Nigeria Institute for Oil Palm Research (NIFOR) is a research center into genetic improvement, production and processing of oil palm, Raphia, date, coconut, Shea and ornamental palms. The Executive Director of the institute is Dr. Celestine Ebehiremhe Ikuenobe.

== History ==
The Nigeria Institute for Oil Palm Research (NIFOR) was established in 1939, after series of West African Agricultural conferences by the then Colonial Department of Agriculture, 1927, 1930, and 1938. A resolution was reached to the effect that research on crops should be regionalized and be carried out in its appropriate territory. The West African Research Organization was created in 1950 and stretched throughout the west coast.

The Nigeria component was renamed Nigeria Institute for Oil Palm Research (NIFOR) by the Research Institute's Act 33 of 1964. Same year, the institute mandate was expanded to include coconut, raphia, date palm and some skeletal works on coconut mostly to understand the coconut pest and diseases, coconut nutrition.

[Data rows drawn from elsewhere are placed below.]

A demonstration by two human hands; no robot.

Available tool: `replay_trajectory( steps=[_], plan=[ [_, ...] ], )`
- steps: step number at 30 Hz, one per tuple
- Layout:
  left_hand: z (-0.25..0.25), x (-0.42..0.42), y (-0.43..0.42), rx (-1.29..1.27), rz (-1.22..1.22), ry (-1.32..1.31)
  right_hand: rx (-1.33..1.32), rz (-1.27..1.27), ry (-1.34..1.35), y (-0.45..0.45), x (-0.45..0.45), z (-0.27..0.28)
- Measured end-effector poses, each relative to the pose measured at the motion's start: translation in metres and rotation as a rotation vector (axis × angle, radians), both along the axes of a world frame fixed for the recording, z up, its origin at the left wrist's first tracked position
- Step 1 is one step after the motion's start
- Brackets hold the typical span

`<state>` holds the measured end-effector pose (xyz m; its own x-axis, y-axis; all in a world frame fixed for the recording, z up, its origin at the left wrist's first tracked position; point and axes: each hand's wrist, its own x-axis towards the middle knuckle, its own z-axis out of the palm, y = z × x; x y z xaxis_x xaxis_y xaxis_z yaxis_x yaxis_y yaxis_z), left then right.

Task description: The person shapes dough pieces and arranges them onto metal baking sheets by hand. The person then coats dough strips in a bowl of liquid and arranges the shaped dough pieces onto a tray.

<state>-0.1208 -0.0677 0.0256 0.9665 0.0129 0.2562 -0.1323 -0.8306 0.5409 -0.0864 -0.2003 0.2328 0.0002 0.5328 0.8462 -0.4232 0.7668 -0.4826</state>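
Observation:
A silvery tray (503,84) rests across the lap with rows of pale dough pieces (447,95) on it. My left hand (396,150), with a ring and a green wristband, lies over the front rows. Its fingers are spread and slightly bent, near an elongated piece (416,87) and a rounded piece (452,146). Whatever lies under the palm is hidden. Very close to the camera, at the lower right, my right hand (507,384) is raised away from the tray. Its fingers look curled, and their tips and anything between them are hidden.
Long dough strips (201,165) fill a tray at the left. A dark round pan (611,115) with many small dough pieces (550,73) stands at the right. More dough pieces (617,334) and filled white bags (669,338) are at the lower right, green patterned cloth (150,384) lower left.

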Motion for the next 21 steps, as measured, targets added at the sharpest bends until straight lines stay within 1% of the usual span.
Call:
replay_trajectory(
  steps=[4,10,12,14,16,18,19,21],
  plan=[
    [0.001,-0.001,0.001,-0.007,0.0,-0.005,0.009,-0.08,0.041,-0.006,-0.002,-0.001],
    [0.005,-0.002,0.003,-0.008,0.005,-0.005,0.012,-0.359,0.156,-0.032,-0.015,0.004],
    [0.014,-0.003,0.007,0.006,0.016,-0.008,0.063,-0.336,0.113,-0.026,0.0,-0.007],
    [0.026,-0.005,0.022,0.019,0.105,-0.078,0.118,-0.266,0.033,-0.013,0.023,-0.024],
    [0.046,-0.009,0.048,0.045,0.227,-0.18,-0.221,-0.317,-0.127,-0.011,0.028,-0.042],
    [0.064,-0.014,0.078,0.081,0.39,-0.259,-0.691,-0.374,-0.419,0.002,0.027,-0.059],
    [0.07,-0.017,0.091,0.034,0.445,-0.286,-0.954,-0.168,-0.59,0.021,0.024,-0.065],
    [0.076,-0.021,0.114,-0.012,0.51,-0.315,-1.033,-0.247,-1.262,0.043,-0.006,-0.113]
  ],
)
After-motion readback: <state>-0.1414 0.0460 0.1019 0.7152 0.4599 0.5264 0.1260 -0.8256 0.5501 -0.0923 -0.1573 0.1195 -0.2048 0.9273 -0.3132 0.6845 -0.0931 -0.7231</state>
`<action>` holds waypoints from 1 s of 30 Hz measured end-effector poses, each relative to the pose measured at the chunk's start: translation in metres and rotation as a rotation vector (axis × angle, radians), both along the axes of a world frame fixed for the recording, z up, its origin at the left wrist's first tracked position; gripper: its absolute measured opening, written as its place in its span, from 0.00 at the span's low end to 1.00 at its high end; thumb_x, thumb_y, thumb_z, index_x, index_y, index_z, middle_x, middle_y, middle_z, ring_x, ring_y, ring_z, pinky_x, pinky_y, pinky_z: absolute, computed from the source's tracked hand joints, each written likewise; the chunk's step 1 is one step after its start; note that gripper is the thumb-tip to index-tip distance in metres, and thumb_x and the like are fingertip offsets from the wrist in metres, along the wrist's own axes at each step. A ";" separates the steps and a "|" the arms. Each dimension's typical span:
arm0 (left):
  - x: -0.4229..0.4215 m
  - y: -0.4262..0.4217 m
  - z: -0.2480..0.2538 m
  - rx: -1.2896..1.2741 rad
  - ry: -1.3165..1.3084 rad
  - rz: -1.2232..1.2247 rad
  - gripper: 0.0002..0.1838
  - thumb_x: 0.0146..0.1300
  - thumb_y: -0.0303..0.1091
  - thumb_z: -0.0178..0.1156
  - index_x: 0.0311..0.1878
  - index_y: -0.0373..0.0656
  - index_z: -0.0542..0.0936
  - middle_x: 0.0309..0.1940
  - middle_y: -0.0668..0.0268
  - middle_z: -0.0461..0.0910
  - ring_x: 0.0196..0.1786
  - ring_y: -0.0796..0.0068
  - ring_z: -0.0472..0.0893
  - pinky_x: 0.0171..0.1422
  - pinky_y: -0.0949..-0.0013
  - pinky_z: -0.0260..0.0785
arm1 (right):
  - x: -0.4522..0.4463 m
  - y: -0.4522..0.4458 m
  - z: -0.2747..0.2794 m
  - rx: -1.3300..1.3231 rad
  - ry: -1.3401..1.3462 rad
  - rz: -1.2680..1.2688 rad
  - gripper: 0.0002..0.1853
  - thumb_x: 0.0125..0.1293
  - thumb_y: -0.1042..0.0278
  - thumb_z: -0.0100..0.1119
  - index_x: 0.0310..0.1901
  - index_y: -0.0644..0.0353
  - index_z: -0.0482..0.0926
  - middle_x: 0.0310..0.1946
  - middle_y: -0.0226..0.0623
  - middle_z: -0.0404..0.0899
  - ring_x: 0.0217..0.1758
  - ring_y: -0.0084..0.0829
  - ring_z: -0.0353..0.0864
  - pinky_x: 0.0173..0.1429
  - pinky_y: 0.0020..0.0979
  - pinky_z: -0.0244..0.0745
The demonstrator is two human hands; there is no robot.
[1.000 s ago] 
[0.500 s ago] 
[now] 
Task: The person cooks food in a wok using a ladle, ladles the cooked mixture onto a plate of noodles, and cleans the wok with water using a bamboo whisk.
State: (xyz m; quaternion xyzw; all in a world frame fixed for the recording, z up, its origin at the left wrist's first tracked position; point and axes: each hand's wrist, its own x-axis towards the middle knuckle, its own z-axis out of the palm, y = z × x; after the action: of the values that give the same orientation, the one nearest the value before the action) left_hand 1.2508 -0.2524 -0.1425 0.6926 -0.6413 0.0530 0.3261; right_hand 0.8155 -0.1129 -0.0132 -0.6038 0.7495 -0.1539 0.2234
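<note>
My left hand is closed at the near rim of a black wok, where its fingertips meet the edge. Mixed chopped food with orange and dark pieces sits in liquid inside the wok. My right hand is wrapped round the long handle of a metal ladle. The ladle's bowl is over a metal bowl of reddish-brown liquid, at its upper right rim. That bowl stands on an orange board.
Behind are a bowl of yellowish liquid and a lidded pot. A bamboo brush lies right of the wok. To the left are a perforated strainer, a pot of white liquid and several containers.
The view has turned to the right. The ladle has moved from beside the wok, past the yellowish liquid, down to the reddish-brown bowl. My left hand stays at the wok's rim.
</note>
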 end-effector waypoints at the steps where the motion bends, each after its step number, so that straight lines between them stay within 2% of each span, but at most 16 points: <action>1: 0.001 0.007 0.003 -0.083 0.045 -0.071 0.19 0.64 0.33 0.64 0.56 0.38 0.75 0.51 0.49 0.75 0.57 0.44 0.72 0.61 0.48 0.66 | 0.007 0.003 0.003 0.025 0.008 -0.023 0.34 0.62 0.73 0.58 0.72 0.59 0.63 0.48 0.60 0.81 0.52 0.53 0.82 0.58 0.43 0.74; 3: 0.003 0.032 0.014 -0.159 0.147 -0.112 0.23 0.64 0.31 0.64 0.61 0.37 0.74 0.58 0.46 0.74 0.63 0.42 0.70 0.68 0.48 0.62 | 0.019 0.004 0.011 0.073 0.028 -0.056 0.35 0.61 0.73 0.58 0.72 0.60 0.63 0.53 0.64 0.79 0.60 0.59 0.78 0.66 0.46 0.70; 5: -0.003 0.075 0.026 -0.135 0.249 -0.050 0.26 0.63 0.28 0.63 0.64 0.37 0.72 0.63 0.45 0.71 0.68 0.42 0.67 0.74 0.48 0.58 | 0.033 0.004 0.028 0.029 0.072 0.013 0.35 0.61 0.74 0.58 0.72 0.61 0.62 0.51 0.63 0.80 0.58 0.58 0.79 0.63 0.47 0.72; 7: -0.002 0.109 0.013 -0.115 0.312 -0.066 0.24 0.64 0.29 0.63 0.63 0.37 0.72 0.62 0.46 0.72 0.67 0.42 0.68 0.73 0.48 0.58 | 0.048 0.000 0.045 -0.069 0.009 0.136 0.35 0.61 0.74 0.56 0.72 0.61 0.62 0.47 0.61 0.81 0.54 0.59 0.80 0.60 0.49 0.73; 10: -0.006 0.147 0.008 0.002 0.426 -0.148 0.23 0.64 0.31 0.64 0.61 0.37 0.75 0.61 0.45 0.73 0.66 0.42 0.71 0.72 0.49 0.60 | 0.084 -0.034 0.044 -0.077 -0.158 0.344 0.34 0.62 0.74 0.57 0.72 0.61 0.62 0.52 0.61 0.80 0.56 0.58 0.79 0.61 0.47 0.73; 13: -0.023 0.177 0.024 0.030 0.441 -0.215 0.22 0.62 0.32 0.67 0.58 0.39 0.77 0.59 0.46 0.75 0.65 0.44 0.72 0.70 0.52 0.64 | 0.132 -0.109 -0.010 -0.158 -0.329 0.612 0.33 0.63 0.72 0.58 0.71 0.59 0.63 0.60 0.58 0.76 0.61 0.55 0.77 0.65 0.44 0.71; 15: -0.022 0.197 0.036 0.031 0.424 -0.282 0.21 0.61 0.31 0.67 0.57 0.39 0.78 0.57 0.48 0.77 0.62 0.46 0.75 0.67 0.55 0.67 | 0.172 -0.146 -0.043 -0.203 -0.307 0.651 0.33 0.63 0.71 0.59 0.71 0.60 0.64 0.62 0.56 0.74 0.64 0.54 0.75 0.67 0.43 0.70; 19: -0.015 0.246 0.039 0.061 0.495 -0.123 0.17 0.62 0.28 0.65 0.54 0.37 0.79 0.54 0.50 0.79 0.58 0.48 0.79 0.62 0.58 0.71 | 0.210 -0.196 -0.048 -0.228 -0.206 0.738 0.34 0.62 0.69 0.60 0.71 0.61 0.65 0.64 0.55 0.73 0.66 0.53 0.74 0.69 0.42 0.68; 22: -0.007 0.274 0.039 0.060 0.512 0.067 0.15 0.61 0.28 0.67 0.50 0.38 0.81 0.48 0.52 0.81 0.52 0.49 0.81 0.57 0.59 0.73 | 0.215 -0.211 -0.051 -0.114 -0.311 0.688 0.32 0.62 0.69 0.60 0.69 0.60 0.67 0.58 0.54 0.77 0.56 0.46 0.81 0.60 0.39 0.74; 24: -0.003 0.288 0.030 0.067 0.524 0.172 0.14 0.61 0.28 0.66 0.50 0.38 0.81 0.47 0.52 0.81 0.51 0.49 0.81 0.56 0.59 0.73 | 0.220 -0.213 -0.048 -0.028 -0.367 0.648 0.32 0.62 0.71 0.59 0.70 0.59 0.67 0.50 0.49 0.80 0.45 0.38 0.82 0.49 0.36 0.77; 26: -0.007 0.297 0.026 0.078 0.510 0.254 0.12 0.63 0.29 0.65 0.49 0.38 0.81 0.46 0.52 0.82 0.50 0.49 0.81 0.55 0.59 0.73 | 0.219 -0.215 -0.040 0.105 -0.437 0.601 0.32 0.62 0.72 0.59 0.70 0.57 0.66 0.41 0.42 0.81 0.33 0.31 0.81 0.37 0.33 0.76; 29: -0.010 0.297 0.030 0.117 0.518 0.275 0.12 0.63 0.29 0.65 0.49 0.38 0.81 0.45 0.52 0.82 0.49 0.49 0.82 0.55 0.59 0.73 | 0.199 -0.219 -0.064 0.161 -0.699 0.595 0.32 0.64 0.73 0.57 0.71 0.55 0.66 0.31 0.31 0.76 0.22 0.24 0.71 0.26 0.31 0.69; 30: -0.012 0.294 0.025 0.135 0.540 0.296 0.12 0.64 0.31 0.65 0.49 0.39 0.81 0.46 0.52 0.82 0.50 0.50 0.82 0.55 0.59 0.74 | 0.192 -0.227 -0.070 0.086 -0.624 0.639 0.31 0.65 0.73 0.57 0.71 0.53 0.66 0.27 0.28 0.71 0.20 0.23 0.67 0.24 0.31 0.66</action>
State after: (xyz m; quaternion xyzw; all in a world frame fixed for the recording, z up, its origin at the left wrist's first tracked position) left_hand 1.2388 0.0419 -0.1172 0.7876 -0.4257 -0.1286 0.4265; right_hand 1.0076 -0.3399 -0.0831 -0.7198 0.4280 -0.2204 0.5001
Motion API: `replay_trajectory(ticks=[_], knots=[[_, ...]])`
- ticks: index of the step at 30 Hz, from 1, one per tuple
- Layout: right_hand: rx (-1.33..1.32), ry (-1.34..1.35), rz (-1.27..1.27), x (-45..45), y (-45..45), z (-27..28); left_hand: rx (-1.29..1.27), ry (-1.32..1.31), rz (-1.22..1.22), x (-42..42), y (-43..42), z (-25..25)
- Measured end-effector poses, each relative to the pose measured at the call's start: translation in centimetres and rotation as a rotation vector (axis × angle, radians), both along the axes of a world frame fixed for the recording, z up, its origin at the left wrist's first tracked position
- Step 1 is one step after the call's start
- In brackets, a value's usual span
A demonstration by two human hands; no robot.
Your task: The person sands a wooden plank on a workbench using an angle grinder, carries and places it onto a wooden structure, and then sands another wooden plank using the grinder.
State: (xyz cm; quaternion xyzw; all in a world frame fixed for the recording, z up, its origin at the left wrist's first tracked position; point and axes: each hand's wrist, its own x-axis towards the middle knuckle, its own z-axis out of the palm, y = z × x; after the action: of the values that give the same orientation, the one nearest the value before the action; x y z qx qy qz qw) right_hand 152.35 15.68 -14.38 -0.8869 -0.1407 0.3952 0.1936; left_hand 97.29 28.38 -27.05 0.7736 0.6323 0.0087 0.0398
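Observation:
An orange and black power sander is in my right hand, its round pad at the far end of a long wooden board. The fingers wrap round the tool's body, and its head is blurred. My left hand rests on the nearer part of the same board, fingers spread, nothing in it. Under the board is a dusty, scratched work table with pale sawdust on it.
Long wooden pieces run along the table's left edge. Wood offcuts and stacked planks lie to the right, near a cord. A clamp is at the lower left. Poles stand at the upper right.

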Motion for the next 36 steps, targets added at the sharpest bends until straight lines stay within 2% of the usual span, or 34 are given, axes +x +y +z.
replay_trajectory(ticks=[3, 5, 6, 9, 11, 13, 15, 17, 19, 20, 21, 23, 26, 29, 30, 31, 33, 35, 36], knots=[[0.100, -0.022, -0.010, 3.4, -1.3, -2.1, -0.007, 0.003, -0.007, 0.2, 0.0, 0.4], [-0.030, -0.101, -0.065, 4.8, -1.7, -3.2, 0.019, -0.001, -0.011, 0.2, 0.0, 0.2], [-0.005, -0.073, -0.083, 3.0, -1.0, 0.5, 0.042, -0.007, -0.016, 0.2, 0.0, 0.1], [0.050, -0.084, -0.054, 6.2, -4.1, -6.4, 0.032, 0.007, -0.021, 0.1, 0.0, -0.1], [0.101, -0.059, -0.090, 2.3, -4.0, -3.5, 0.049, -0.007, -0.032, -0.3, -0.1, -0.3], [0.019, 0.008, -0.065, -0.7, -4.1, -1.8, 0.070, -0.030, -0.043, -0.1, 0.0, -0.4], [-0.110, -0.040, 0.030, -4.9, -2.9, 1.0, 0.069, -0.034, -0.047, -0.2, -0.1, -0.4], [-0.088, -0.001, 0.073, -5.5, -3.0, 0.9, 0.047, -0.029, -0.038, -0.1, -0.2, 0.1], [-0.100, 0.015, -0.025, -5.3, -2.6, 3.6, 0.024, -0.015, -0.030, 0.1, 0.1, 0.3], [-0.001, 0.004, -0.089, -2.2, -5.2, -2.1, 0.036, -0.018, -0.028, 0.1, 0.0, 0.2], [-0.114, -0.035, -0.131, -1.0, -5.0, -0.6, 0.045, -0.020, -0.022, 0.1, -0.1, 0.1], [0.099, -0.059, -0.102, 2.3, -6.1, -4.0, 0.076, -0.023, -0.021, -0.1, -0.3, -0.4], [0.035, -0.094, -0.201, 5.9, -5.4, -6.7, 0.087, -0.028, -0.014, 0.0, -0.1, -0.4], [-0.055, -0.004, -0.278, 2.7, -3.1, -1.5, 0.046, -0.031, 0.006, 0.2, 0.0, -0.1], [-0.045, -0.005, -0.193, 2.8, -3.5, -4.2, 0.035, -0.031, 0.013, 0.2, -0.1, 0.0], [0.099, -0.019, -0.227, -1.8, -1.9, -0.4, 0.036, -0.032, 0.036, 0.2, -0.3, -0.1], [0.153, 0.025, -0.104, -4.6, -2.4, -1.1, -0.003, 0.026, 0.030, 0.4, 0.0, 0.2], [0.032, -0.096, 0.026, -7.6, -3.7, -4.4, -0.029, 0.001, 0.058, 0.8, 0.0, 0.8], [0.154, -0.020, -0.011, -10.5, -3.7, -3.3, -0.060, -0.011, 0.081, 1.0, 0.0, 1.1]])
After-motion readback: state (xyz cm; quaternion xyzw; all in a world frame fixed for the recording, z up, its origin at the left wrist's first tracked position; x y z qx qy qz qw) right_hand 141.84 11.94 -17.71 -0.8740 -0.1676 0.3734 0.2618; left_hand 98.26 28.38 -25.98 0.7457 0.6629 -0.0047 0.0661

In 1967 the problems associated with date palm led to the inclusion of research on date palm in her mandate and by 1970 full operation were kick started. In 1992, the control of the institute was moved to the Federal Ministry of Agriculture.

== Activities ==
The institute had developed the high yielding Tenera oil palm seedlings. NIFOR in partnership with Institute of Agricultural Research and Training (IAR&T), Ibadan is also training scientists on how to read soil information that would serve as a guide for the formulation of fertilizer meant solely for cultivation of oil palm seedlings. The institute also works closely with the Oil Palm Growers Association of Nigeria (OPGAN) which has established a secretariat in NIFOR to close the gap between the oil palm farmers and the research findings and knowledge of the scientists in the institute.

== Recruitment ==
The institute help farmers with technical support and trainings in order for them to adopt to the best practices in Palm oil cultivation and processing, and they also offers student and researchers training programs aiming to build large capacity in the palm oil sector.